3.2 Receipt and registration
Responses received through the Internet or help-line telephone interviews were received directly at the Data Operations Centre (DOC), where the receipt of the responses was registered automatically.
Respondents completing paper questionnaires mailed them back to the DOC. Canada Post registered their receipt automatically in multiple locations in Canada (as part of the normal mail flow process) by scanning the barcode on the front of the questionnaire through the transparent portion of the return envelope. The envelopes were then delivered to the DOC throughout each business day. Canada Post would also send files daily listing all census questionnaires received at each regional processing plant, by date of receipt.
The registration of each returned questionnaire was flagged on the MCS at Statistics Canada. A list of all the dwellings for which a questionnaire had not been received was generated daily by the MCS and transmitted to field operations to prevent follow-up on households that had already completed their questionnaire during non‑response follow-up.
3.3 Scanning and keying from images
In 2021, all paper census forms (2A, 2C, 2A-L, 2A-R, 3A) were imaged. The following steps were part of the imaging process:
- Document preparation: Mailed-back questionnaires were removed from envelopes and foreign objects (i.e., clips and staples) were detached in preparation for scanning. The questionnaires were batched by form type. Their spine was cut off to separate them into single sheets.

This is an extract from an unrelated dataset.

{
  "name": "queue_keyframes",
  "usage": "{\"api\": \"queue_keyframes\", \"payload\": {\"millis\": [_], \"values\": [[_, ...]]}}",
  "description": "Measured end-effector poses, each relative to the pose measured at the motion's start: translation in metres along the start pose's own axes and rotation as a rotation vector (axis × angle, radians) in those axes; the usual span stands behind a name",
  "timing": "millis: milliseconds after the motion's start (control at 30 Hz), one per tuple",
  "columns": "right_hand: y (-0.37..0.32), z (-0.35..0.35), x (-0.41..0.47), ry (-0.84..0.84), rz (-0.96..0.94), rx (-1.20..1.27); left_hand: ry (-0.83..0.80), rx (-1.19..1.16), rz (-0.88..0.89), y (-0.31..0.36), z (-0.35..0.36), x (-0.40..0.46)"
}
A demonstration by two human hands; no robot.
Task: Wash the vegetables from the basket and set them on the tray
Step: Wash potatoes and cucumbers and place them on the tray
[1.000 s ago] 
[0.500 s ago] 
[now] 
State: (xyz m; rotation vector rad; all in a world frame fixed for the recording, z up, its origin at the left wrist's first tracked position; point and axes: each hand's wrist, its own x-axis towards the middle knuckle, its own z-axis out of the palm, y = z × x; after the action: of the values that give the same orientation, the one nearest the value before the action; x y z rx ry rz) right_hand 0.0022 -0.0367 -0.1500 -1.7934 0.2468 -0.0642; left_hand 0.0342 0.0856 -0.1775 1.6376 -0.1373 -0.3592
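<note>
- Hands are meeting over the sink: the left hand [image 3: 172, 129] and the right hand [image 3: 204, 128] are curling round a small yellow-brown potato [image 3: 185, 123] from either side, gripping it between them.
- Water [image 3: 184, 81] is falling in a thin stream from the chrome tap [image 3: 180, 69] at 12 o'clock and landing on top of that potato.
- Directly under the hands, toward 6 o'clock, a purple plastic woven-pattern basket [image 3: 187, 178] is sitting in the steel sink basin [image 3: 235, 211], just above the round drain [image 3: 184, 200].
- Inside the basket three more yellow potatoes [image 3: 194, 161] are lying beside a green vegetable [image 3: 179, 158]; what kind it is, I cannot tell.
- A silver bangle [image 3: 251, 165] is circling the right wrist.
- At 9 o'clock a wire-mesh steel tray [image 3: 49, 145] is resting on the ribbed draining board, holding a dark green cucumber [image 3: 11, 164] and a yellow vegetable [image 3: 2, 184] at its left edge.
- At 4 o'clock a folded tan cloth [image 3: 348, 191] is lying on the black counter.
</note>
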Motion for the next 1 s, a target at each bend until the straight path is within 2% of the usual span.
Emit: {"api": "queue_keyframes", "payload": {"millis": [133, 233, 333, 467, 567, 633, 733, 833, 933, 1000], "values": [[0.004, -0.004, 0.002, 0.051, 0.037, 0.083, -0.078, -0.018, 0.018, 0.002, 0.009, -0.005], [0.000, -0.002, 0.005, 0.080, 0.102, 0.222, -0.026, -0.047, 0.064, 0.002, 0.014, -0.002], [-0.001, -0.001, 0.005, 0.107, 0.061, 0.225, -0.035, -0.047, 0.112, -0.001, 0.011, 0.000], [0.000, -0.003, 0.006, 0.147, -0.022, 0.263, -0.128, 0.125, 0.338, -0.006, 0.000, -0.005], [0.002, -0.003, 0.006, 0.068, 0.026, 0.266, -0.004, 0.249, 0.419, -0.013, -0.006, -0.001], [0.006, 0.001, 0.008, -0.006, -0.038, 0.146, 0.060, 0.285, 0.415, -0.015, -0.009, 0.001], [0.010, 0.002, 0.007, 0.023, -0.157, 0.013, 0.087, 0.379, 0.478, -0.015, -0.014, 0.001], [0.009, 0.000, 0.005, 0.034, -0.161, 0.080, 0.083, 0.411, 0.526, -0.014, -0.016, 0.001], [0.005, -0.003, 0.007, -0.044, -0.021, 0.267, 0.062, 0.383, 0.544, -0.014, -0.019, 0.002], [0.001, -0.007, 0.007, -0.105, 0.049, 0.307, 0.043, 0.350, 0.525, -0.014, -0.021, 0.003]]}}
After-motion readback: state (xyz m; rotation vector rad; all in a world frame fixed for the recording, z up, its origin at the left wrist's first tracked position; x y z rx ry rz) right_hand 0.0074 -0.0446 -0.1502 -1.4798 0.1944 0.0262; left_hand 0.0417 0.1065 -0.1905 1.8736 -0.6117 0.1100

- Scanning: The questionnaires were converted to digital images.
- Automated image quality assessment: An automated system analyzed the images for errors or anomalies. Images failing this process were sent to be reviewed by a document analysis operator.

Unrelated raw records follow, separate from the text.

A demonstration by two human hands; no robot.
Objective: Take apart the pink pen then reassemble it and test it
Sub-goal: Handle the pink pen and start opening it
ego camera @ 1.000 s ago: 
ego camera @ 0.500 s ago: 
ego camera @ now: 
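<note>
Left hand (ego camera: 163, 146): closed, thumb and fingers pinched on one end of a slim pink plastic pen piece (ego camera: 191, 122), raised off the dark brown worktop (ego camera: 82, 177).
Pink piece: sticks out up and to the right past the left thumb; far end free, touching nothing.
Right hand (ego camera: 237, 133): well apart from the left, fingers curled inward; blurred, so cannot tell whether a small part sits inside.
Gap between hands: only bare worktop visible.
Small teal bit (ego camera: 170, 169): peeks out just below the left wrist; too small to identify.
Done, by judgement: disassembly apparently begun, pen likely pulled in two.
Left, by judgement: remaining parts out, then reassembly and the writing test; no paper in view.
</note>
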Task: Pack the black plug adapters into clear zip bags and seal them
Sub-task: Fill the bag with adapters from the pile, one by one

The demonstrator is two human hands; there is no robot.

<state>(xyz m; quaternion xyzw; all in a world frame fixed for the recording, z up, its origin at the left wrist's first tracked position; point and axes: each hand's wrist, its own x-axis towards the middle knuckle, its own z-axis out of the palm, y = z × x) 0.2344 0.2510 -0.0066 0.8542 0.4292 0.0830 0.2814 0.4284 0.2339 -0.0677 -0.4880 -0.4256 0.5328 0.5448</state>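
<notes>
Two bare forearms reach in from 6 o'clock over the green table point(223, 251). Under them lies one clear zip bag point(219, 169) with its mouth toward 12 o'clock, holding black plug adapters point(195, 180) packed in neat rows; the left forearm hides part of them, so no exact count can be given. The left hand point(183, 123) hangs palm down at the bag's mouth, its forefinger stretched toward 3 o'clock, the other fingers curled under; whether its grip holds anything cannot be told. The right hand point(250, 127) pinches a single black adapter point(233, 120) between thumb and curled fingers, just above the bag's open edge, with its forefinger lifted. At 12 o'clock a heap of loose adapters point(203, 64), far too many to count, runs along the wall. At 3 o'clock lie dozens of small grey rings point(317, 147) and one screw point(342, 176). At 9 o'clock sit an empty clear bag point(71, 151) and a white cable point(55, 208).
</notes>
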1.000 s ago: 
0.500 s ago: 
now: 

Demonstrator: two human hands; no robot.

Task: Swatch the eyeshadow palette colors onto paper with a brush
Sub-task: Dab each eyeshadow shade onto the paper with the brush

- Document analysis: At this step, images containing anomalies were presented to an operator for review. The operator could accept the image as is and send it directly to key entry (bypassing automated recognition), or the operator could send the entire questionnaire to be pulled at the check-out step. See below for more details on the key entry and check-out steps.

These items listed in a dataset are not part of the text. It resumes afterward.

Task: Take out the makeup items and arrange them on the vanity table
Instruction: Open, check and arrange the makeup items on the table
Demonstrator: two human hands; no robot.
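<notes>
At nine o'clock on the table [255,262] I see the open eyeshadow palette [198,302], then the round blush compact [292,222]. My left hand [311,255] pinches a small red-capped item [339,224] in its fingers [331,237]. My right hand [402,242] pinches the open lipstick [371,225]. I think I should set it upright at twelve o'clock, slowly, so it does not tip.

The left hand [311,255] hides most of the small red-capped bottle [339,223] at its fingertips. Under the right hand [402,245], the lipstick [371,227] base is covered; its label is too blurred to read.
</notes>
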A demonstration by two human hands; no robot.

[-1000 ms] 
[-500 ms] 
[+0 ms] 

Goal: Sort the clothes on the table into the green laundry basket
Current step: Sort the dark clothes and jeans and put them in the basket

- Automated recognition: This step attempted to automatically recognize all handwritten responses and marks on the questionnaires.
- Key entry: Operators entered responses that automated recognition could not determine with sufficient accuracy. About 12% of all responses were sent to keying.
- Check-out: Once the questionnaires were processed through all of the above steps, the paper questionnaires were checked out of the system. Check-out is a quality assurance process that ensures that the images and captured data are of sufficient quality that the paper questionnaires require no subsequent processing. Questionnaires that had been flagged as containing errors were pulled at check-out and reprocessed.
3.4 Coverage edits, completion edits and failed edit follow-up
At this stage, a number of automated edits were performed on respondent data. These edits were designed to detect cases where the number of persons counted in the household was incorrect because of an error in collection, a respondent error or a data capture error. Most of these errors occurred on paper questionnaires, including:
- data erroneously entered in the wrong person column
- crossed off data that are captured in error
- data not being provided for every household member listed in the roster at the beginning of the questionnaire.
Errors that can occur both on paper and online include:
- data provided for the same person on more than one questionnaire (e.g., a person completes their own 3A questionnaire and is also included on the household 2A questionnaire)
- the receipt of duplicate questionnaires (e.g., a person completes the Internet version and their spouse completes the paper version and mails it back).
For about 54% of edit failures, the system resolved the case automatically. This was done when the error was such that the solution was obvious. The solutions included deleting false person data that were created because of respondent or capture error and deleting duplicate responses. The remainder of the edit failure cases were forwarded to processing clerks for resolution. An interactive system enabled the clerks to compare data across questionnaires and examine the images of paper questionnaires to detect data capture or respondent errors. Edit failures were resolved by deleting invalid or duplicate persons or by adding missing persons (i.e., creating blank person records), as necessary and appropriate.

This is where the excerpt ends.